§ **Exercise aim**
Word for word, restate the lines from the start of the data below through the line containing "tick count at".

§ **Supplied data**
═══

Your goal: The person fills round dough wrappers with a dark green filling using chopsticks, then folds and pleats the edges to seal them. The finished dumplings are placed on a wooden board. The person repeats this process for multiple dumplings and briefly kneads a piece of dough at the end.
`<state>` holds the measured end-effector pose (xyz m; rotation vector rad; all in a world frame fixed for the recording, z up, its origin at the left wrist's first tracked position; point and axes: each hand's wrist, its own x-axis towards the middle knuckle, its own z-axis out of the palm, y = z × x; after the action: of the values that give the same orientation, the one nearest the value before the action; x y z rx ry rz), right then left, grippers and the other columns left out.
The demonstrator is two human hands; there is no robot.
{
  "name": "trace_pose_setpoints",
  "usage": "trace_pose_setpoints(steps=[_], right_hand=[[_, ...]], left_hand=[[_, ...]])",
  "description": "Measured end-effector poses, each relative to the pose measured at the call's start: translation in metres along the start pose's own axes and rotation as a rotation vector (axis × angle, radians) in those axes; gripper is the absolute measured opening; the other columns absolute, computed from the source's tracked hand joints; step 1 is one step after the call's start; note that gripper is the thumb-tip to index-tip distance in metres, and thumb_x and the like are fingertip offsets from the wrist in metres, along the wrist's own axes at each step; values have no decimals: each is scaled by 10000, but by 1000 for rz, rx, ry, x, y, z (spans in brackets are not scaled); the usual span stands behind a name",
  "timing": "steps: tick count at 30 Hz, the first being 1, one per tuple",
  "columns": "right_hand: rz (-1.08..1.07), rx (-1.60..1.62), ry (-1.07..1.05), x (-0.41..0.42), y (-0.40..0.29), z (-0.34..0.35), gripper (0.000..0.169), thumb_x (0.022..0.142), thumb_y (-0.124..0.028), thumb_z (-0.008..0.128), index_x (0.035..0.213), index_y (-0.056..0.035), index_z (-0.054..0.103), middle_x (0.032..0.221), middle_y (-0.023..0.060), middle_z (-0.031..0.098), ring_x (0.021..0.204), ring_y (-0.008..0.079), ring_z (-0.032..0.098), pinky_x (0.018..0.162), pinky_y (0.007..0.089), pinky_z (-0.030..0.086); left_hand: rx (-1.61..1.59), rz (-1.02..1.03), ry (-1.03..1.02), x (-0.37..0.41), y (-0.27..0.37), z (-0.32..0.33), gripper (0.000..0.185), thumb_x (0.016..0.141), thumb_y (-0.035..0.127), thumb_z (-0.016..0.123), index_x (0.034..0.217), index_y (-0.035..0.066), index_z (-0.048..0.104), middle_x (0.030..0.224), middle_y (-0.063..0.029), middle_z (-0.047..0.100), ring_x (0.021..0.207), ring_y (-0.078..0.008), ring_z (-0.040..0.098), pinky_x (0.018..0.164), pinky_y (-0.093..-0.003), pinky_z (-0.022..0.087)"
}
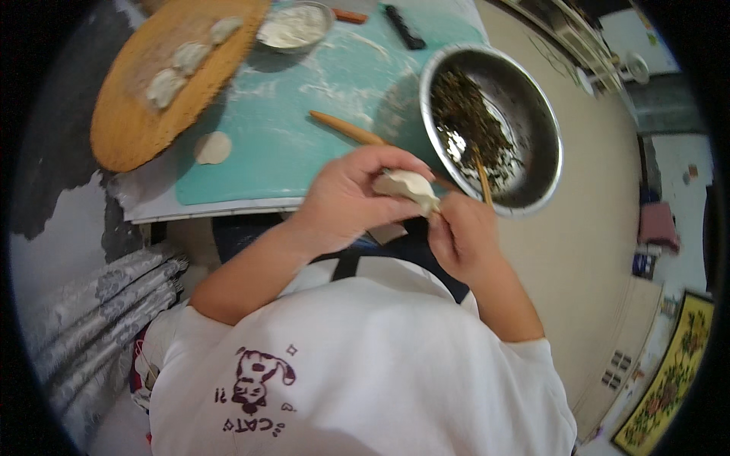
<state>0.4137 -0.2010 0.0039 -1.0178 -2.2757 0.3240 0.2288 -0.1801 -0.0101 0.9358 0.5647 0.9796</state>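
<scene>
A folded dough dumpling is held between my two hands, in front of the table edge. My left hand cups it from the left, thumb below and fingers above. The fingers of my right hand pinch its right end. Beyond my hands a wooden rolling pin lies on a floured green mat. At the right, a large steel bowl holds dark chopped filling with wooden chopsticks in it. A round dough wrapper lies flat on the mat's left part.
An oval wooden board with several dumplings overlaps the mat at the left. At the back are a metal bowl of flour, a black-handled object and a reddish-brown block. Patterned fabric hangs at lower left.
</scene>
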Motion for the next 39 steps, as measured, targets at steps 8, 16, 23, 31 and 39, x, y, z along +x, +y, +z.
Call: trace_pose_setpoints(steps=[8, 16, 23, 31, 39], right_hand=[[150, 170, 1, 4, -16, -11, 56, 745, -97, 569, 761, -48, 548, 619, 93, 517, 510, 268, 495, 483, 347, 394], [153, 164, 52, -11, -13, -16, 44, 734, -45, 577, 775, -35, 563, 604, 89, 524, 469, 224, 490, 441, 298, 380], [106, 143, 57, -12, -16, -26, 45, 730, -16, 578, 760, -28, 547, 574, 89, 513, 454, 219, 486, 423, 295, 378], [167, 184, 91, -35, -2, -31, 55, 728, -1, 575, 759, -21, 535, 584, 95, 512, 463, 226, 485, 423, 304, 366], [125, 40, 115, -29, 1, -43, 33, 742, -20, 560, 774, -26, 558, 608, 100, 531, 490, 239, 494, 464, 319, 384]], left_hand=[[352, 162, 165, -3, 36, -58, 311, 720, 21, 679, 1014, 48, 580, 959, -33, 594, 860, -99, 560, 771, -227, 463], [763, 460, 875, 34, 149, -205, 313, 742, 101, 668, 1035, 26, 589, 940, -75, 617, 848, -148, 584, 741, -257, 471], [1313, 120, 1002, 99, 155, -265, 359, 692, 240, 663, 1008, 76, 618, 970, -107, 629, 863, -227, 603, 758, -320, 457], [1207, -110, 924, 120, 146, -273, 345, 735, 233, 648, 1028, 58, 602, 928, -93, 638, 801, -186, 608, 724, -294, 466], [1239, 407, 904, 70, 139, -206, 231, 784, 155, 596, 999, 73, 620, 911, -77, 636, 828, -146, 598, 727, -256, 461]])
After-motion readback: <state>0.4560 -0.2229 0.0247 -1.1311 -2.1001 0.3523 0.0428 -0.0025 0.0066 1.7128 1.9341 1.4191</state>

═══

§ **Response for this exercise**
Your goal: The person fills round dough wrappers with a dark green filling using chopsticks, then folds and pleats the edges to seal them. The finished dumplings are placed on a wooden board. The person repeats this process for multiple dumplings and briefly kneads a piece of dough at the end.
`<state>` holds the measured end-effector pose (xyz m; rotation vector rad; all in a world frame fixed for the recording, z up, its origin at the left wrist's first tracked position; point and axes: each hand's wrist, its own x-axis towards the middle knuckle, its own z-axis out of the palm, y = z × x; after the action: of the values that give the same orientation, the one nearest the value before the action; x y z rx ry rz), right then left, grippers and the other columns left out.
The demonstrator is two human hands; there is no robot.
{
  "name": "trace_pose_setpoints",
  "usage": "trace_pose_setpoints(steps=[_], right_hand=[[_, ...]], left_hand=[[_, ...]])",
  "description": "Measured end-effector poses, each relative to the pose measured at the call's start: translation in metres along the start pose's own axes and rotation as a rotation vector (axis × angle, radians) in those axes; gripper is the absolute measured opening; the other columns absolute, computed from the source's tracked hand joints; step 1 is one step after the call's start; note that gripper is the thumb-tip to index-tip distance in metres, and thumb_x and the like are fingertip offsets from the wrist in metres, along the wrist's own axes at each step; values have no decimals: each is scaled by 10000, but by 1000 for rz, rx, ry, x, y, z (spans in brackets are not scaled); the usual span stands behind a name",
  "timing": "steps: tick count at 30 Hz, the first being 1, one per tuple",

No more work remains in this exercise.